“We all have some learning to do”
June 16, 2008 4:39 pm freesoftware, maemo“We all have some learning to do” – that was the core message of Ari Jaaksi’s presentation, which has turned into a massive shitstorm over the past few days.
Yet again, I’m amazed at a knee-jerk populist reaction to a news story, and completely stunned at the spin which has been given to this, and swallowed hook, line & sinker by a large group of supposedly intelligent people. It’s been going on for years, so perhaps one more time shouldn’t surprise me, but it does.
For the benefit of those living in a burrow, here’s the quote that started it all:
“We want to educate open-source developers,” said Jaaksi, who is Nokia’s vice president of software and heads up the Finnish handset manufacturer’s open-source operations. “There are certain business rules [developers] need to obey, such as DRM, IPR [intellectual property rights], SIM locks and subsidised business models.”
That’s the bit, since quoted without context, from an article which included the quote with little context in the first place.
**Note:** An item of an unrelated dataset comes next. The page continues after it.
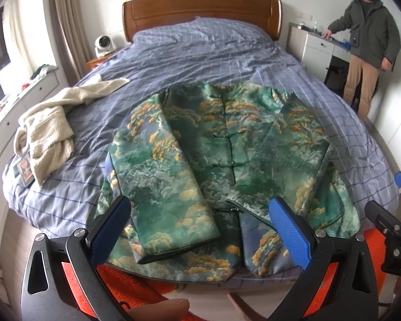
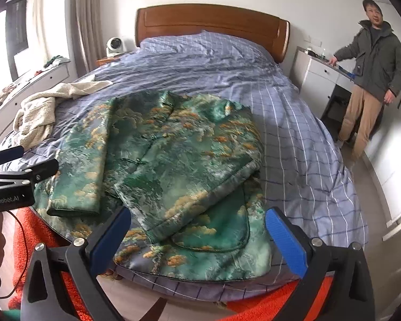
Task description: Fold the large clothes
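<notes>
Jacket [image 1: 227,165] flat on bed [image 1: 200,53], both sleeves folded inward to narrow it. I hold left claw [image 1: 200,230] and right claw [image 2: 197,238] spread, empty, over hem at 6 o'clock, likely for hem-to-collar fold.

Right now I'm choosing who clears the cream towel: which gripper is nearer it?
Left. The left gripper hangs over the jacket's hem, on the cream towel's side; the right gripper is farther right.
</notes>
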Available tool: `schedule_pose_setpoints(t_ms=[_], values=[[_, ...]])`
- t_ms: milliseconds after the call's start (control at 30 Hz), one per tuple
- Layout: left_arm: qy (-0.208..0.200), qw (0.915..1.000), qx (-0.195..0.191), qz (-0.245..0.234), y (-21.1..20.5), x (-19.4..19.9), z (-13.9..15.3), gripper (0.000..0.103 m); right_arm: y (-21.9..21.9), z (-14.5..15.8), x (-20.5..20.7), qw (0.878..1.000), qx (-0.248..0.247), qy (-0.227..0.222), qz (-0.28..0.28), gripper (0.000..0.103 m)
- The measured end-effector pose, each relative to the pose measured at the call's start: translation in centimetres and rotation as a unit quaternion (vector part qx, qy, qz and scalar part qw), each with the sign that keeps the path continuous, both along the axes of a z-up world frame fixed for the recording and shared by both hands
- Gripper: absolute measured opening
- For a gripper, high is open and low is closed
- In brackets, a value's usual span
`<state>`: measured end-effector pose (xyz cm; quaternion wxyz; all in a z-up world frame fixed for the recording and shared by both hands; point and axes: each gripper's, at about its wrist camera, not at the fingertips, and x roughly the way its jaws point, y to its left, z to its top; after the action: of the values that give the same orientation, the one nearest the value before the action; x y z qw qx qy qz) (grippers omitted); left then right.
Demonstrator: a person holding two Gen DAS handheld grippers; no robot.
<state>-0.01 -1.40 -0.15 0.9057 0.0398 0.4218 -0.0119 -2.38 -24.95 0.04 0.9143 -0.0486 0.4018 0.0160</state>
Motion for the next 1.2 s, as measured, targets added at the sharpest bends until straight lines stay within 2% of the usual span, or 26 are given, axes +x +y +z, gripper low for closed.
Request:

Look a little further, and you will see that this is the same message that Dr. Jaaksi delivered in San Francisco a few months ago: Nokia is learning how to interact with free software projects, but if free software developers want the software to be adopted further in mass-market products, then we need to understand the constraints that businesses work under, and address them.
In my mind, that’s a big “if”. Companies work under a bunch of constraints which don’t sit well with free software – DRM, the need for differentiation and a competitive edge. But also dealing with sub-contractors and suppliers who have their terms and conditions under which they’re prepared to work.
Some of the most outrageous things I’ve read these past few days:
Yeah, because Apple are a really free software friendly company.
“If Nokia can’t get the specs for chips from their suppliers, they should just build their own”
Uhmmm… do you really think that Nokia wants to go into competition with every micro-electronics company in the world? How much resources do people think Nokia really has?
Some people think that Nokia should use only free software in all their devices, regardless of the consequences of that (the consequences would be more difficult government validation of your phone with the GSM networks, no operator take-up of the phones, and thus no cheap phones subsidised when you take a subscription, and underpowered and outdated hardware). That may be fine for a user to have as an option if they don’t mind paying hundreds of dollars fora phone that doesn’t do as much as one that they can get for a tenth of the price or less – in fact, the Freerunner is aimed right at that market. It’s a niche market, not a mass market. One day, maybe…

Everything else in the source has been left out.